─── Source material

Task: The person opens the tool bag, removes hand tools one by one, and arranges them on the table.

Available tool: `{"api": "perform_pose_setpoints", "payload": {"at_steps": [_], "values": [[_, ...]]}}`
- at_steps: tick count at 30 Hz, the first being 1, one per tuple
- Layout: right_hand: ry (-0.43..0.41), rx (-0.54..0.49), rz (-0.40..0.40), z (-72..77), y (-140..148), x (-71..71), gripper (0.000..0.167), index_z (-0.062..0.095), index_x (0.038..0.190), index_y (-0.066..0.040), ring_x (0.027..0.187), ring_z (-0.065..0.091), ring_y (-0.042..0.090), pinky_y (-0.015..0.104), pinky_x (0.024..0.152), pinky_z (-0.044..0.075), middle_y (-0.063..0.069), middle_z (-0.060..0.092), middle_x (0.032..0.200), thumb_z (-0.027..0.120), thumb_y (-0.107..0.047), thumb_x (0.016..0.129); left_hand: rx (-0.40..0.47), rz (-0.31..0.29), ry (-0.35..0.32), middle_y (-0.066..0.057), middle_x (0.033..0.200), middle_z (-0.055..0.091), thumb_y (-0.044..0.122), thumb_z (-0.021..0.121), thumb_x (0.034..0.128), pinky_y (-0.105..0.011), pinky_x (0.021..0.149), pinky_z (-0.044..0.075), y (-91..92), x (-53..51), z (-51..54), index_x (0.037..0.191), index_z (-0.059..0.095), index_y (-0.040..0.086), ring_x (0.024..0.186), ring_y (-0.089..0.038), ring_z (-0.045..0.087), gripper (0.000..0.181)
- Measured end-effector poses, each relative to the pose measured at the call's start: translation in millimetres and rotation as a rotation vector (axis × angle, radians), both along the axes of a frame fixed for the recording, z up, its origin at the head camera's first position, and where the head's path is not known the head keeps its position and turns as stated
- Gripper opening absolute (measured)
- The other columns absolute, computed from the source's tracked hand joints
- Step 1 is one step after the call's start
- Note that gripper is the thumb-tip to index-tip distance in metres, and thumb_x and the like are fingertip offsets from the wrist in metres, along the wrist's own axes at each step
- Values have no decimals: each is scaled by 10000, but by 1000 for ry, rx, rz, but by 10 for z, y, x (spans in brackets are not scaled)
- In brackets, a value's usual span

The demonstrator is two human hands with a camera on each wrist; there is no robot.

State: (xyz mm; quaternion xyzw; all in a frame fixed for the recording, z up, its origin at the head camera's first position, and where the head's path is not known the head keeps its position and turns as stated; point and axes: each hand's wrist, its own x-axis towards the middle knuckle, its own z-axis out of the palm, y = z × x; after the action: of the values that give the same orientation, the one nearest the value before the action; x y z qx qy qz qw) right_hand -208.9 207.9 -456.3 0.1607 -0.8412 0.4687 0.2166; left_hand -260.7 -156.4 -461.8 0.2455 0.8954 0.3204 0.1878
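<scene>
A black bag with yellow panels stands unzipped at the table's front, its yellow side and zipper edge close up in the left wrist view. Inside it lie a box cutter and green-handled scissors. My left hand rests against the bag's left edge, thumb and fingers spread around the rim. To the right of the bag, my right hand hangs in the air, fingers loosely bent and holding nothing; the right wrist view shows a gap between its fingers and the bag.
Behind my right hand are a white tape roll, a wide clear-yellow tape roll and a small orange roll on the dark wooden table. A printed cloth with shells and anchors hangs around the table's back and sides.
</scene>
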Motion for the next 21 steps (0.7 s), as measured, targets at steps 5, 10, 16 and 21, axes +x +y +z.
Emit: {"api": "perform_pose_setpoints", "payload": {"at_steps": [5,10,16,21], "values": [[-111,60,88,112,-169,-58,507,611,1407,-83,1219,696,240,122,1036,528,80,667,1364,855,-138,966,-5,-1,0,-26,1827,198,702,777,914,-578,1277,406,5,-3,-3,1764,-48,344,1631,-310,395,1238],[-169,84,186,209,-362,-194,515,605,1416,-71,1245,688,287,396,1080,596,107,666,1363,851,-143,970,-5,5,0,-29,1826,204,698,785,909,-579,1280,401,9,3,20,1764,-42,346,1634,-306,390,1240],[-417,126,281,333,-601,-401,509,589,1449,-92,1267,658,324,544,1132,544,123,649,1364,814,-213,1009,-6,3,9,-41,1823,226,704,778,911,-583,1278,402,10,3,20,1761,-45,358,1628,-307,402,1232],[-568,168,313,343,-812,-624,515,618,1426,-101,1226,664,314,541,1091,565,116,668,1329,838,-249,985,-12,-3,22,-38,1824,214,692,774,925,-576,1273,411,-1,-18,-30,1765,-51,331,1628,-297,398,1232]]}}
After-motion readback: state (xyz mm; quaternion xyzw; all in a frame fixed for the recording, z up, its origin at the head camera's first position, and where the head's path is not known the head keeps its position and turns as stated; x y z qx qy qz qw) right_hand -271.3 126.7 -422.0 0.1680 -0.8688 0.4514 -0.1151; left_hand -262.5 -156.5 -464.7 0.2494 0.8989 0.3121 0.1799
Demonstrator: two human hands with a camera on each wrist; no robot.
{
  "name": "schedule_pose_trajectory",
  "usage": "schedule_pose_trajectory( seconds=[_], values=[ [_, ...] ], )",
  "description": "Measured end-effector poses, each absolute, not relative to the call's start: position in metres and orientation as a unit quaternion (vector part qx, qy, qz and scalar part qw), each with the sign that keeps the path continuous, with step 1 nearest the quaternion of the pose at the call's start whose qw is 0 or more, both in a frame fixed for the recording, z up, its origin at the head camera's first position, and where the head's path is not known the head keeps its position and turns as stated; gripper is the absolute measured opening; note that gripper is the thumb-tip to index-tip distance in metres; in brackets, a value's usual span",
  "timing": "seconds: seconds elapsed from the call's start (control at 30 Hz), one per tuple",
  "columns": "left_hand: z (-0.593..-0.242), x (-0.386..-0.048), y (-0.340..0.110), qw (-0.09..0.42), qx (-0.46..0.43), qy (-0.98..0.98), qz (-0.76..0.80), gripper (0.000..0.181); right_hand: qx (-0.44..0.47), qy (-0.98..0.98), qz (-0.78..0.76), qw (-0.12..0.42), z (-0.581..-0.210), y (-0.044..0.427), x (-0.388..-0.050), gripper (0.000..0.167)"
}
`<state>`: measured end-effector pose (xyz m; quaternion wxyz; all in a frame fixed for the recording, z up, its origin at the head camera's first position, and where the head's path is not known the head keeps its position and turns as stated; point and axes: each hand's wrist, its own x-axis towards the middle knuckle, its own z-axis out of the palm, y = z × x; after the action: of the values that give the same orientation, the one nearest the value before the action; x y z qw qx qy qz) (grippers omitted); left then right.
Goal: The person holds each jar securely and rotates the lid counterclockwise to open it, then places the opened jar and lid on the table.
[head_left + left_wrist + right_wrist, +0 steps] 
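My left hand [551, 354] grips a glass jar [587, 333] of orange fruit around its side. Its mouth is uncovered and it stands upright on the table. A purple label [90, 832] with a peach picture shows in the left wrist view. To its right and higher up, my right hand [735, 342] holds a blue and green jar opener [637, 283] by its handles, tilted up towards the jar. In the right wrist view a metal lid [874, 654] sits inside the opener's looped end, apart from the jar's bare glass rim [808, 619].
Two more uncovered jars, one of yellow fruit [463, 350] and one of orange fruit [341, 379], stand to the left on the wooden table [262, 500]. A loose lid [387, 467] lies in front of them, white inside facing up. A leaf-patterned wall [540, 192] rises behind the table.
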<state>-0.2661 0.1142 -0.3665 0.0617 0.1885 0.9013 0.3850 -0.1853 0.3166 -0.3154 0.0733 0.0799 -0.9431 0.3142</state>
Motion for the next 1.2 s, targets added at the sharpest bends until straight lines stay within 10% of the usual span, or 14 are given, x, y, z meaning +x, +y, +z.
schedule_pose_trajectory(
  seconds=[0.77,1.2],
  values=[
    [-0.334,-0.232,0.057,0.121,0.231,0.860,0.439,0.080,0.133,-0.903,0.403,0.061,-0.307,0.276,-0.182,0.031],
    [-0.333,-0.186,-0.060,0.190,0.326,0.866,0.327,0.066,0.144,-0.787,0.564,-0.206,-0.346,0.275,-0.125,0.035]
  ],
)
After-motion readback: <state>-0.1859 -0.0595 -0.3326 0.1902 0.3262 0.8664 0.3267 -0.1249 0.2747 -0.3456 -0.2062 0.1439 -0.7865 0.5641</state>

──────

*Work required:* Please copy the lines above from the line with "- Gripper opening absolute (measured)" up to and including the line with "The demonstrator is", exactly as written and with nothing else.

*Task response:*
- Gripper opening absolute (measured)
- The other columns absolute, computed from the source's tracked hand joints
- Step 1 is one step after the call's start
- Note that gripper is the thumb-tip to index-tip distance in metres, and thumb_x and the like are fingertip offsets from the wrist in metres, along the wrist's own axes at each step
- Values have no decimals: each is scaled by 10000, but by 1000 for ry, rx, rz, but by 10 for z, y, x (spans in brackets are not scaled)
- In brackets, a value's usual span

The demonstrator is two human hands with a camera on each wrist; there is no robot.

Nothing further is needed for this answer.